## Task description
The answer should be each line of the records that contains the word "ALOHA"; please copy them all.

────

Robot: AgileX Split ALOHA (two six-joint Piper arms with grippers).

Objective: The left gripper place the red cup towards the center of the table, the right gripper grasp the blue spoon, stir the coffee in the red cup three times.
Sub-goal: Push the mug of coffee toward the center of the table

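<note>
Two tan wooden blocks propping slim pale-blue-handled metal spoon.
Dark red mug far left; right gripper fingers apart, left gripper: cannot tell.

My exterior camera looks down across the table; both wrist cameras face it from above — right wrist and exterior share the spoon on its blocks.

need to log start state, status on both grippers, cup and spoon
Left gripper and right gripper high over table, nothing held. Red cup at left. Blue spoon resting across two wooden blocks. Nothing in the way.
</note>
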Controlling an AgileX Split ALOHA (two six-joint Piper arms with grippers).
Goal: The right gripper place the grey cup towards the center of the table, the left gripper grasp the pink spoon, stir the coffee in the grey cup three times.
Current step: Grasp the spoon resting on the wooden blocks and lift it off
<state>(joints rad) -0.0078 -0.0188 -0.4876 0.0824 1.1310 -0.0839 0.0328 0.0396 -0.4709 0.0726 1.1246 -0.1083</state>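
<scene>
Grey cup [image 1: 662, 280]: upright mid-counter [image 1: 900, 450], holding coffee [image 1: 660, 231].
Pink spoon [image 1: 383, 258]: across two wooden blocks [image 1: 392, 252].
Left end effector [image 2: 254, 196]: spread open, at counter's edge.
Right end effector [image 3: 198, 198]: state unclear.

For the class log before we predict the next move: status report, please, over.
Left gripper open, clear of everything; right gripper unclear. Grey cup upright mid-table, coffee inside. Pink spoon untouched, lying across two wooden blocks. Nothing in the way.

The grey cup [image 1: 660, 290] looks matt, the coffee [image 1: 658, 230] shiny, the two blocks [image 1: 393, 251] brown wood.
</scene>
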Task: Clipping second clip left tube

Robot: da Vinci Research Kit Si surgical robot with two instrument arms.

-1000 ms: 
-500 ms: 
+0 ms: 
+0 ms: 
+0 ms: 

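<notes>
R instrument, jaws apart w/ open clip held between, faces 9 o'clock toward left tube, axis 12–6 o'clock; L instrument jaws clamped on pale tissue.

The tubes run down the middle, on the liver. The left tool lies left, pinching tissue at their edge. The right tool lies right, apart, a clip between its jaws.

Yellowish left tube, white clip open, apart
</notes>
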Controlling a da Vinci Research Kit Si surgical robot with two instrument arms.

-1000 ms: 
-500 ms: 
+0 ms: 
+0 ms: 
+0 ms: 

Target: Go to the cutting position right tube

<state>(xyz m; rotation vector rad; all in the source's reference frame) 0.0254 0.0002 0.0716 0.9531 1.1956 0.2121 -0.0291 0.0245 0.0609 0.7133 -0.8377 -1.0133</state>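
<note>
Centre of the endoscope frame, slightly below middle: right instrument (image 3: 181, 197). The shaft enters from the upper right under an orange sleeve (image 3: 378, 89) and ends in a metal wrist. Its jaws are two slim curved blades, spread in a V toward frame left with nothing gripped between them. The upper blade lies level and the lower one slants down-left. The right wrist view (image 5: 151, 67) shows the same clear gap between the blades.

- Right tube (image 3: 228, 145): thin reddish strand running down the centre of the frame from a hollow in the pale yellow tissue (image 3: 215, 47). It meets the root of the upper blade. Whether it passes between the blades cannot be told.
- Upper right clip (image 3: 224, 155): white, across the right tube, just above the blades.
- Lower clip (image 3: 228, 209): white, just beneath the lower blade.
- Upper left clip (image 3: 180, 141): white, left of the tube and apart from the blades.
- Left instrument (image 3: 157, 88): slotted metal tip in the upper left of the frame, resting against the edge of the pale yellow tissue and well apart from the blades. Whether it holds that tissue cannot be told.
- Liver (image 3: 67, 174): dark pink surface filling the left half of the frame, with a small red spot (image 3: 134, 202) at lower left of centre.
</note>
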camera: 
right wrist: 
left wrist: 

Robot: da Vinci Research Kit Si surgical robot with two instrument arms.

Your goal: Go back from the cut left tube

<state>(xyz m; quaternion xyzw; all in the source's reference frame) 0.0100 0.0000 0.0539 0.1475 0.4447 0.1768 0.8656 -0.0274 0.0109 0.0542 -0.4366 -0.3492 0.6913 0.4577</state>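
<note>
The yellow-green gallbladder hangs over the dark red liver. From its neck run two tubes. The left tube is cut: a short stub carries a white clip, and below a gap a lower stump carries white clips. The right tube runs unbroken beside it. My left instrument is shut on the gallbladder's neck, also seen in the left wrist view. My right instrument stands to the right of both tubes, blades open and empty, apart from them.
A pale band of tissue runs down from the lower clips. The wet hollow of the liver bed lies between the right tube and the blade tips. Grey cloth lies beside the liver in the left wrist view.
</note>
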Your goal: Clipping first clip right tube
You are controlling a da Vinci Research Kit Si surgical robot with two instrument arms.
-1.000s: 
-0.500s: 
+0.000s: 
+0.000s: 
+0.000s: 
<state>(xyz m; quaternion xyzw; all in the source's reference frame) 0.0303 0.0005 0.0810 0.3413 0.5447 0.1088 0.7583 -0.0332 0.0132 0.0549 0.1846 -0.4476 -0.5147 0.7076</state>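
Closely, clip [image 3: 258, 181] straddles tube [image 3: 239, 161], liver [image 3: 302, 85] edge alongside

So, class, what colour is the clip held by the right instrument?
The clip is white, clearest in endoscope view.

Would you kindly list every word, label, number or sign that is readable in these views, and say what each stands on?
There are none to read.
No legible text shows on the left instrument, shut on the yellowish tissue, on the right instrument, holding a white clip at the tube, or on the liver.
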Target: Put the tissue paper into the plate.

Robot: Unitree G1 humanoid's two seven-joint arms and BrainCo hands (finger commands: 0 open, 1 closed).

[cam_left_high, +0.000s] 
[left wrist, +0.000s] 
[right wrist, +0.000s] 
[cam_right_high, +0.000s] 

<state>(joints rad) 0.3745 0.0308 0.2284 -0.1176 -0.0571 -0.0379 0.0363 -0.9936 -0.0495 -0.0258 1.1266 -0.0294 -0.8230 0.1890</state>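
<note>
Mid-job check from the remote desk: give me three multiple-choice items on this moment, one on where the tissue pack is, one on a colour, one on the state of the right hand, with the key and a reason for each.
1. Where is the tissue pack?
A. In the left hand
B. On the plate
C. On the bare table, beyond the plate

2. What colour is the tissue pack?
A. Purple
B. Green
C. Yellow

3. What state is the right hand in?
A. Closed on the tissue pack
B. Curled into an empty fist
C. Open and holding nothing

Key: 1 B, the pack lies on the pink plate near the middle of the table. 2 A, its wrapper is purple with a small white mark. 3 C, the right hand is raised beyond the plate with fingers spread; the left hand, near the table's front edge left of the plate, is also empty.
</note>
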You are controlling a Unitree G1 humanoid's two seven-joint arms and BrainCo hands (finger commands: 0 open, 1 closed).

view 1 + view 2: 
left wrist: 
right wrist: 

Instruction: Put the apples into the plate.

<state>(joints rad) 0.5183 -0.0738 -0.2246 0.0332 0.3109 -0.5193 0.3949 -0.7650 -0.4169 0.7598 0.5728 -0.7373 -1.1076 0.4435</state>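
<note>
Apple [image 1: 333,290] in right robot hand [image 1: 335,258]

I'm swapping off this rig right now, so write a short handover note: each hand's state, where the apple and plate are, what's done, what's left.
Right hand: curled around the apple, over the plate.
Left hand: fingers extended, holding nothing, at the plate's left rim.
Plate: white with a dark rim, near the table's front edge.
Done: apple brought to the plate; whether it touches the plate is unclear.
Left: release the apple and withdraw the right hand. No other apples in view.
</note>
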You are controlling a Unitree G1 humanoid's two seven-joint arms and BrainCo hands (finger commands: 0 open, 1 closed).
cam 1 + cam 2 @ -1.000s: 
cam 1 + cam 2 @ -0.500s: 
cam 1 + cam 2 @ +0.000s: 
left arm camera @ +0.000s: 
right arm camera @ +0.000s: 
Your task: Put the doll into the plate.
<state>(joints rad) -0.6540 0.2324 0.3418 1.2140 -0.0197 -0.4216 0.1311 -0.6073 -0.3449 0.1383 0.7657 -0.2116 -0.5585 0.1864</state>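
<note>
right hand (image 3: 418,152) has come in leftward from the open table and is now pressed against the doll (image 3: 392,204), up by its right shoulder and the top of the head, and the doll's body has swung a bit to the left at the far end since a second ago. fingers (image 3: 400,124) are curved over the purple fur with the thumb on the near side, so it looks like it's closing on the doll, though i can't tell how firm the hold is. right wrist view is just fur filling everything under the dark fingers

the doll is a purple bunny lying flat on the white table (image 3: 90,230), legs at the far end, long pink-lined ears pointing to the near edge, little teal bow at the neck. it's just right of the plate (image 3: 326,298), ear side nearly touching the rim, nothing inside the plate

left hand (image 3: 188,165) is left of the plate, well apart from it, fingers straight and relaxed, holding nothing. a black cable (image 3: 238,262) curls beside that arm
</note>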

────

## Exercise response
Robot: AgileX Split ALOHA (two six-joint Piper arms with grippers).
Controlling an AgileX Split ALOHA (two six-joint Piper arms with grippers).

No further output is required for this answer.